> _PROVIDED MATERIAL_:

○ ○ ○ ○

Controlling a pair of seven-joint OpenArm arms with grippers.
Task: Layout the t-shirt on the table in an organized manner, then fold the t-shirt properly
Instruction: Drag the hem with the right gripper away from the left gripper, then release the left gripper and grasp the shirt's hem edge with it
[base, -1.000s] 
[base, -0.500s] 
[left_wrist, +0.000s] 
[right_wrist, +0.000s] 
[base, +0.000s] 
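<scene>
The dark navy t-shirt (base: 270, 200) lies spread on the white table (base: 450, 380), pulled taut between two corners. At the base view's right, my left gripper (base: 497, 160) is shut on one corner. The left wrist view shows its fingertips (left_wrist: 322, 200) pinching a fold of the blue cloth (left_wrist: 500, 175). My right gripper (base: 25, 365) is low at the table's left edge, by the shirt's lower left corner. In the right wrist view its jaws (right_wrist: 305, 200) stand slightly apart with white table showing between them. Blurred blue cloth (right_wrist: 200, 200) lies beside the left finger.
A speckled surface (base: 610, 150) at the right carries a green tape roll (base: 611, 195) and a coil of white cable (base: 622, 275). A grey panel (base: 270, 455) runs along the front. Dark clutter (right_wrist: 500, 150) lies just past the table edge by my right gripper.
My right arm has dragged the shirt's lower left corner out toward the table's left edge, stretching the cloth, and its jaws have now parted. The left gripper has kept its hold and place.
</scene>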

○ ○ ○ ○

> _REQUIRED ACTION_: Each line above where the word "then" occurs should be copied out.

> _PROBLEM SOLUTION_:
Task: Layout the t-shirt on the table in an organized manner, then fold the t-shirt properly
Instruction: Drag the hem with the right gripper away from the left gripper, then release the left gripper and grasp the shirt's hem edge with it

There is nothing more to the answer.